> [Records from a data source]:
=== Begin Enclosure ===

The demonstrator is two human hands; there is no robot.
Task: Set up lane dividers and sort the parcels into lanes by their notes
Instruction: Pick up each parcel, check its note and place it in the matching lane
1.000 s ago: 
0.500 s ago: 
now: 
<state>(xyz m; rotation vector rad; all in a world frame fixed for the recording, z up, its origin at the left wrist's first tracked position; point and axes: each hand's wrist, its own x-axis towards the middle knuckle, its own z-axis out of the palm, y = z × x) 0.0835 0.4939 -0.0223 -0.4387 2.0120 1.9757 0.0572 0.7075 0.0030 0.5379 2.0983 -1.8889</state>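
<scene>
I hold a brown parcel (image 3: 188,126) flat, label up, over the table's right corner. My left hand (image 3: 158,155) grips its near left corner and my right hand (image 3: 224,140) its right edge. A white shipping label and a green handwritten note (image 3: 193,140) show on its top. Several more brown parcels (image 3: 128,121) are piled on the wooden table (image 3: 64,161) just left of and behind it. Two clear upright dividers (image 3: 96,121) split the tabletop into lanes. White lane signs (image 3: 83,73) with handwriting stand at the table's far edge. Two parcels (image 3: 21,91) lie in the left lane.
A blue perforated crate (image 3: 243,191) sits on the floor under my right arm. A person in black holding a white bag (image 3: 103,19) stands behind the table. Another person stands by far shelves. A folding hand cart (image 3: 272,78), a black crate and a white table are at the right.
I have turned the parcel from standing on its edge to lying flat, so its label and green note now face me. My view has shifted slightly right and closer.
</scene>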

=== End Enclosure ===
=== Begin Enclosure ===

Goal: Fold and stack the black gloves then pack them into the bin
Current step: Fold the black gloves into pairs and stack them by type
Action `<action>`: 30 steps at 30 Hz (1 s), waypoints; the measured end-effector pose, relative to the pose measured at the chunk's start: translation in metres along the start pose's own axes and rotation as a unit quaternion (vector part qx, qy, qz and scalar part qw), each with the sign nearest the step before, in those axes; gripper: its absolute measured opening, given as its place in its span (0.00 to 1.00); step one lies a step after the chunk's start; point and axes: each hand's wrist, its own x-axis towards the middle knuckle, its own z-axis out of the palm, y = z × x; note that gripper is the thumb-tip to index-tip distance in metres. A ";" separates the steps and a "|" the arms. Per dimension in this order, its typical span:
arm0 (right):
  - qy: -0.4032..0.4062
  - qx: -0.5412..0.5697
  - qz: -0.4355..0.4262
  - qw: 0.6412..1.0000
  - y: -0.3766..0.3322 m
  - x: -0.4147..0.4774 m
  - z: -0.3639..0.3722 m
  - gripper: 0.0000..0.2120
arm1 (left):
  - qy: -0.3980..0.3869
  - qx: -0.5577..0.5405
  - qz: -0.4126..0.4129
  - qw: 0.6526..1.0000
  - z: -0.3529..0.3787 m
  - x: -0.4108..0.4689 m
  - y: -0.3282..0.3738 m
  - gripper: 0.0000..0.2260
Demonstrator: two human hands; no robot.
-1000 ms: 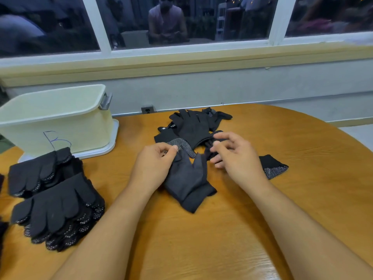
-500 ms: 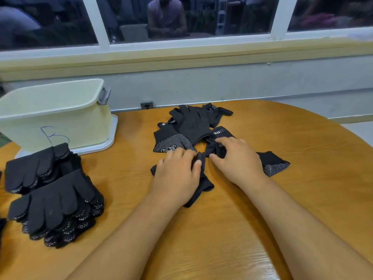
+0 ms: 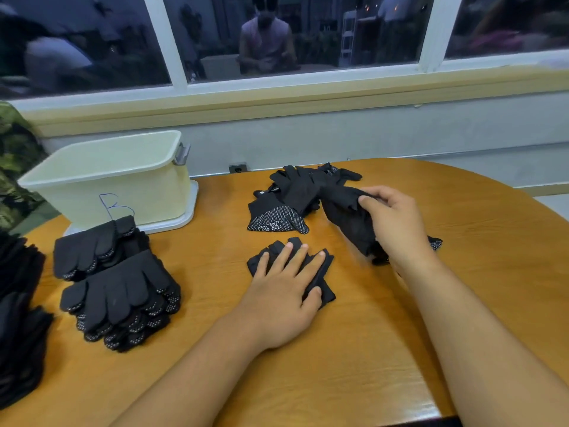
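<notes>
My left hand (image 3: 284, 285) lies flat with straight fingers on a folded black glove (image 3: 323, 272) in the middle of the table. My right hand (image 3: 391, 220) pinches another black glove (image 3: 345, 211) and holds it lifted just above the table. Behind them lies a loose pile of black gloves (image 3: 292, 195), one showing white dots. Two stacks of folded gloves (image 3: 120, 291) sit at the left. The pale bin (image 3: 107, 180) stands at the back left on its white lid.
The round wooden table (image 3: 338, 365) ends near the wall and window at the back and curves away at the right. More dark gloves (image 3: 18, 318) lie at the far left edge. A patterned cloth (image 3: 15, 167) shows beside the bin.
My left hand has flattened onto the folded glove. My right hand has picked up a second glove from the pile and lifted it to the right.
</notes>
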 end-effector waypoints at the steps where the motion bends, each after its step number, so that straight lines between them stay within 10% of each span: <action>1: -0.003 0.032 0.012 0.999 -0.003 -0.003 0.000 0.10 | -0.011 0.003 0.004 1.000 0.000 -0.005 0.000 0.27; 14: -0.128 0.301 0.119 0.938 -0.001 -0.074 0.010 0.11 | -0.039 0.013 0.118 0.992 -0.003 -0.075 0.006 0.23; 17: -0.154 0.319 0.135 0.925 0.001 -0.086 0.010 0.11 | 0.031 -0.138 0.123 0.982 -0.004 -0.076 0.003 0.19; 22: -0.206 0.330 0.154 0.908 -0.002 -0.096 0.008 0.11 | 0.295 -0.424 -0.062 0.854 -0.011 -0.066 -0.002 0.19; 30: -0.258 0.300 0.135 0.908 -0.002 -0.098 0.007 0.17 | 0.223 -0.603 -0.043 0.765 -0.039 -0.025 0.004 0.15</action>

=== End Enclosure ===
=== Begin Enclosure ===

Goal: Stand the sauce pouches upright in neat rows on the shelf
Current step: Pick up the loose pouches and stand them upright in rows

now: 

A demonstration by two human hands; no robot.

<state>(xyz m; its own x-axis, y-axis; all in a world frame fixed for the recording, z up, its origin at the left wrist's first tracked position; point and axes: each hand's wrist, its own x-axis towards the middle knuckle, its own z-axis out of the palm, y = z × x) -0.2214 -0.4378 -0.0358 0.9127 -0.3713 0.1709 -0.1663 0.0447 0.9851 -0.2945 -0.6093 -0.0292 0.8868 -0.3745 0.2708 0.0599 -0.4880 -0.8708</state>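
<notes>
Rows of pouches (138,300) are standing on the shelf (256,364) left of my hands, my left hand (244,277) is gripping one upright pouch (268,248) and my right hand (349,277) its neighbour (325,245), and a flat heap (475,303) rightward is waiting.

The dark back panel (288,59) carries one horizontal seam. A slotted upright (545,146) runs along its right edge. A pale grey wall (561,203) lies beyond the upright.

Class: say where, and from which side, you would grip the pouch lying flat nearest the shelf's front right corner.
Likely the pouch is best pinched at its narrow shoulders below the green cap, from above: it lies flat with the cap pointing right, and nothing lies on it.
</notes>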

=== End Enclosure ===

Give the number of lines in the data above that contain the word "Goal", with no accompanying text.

> [ANSWER TO THIS TASK]:
2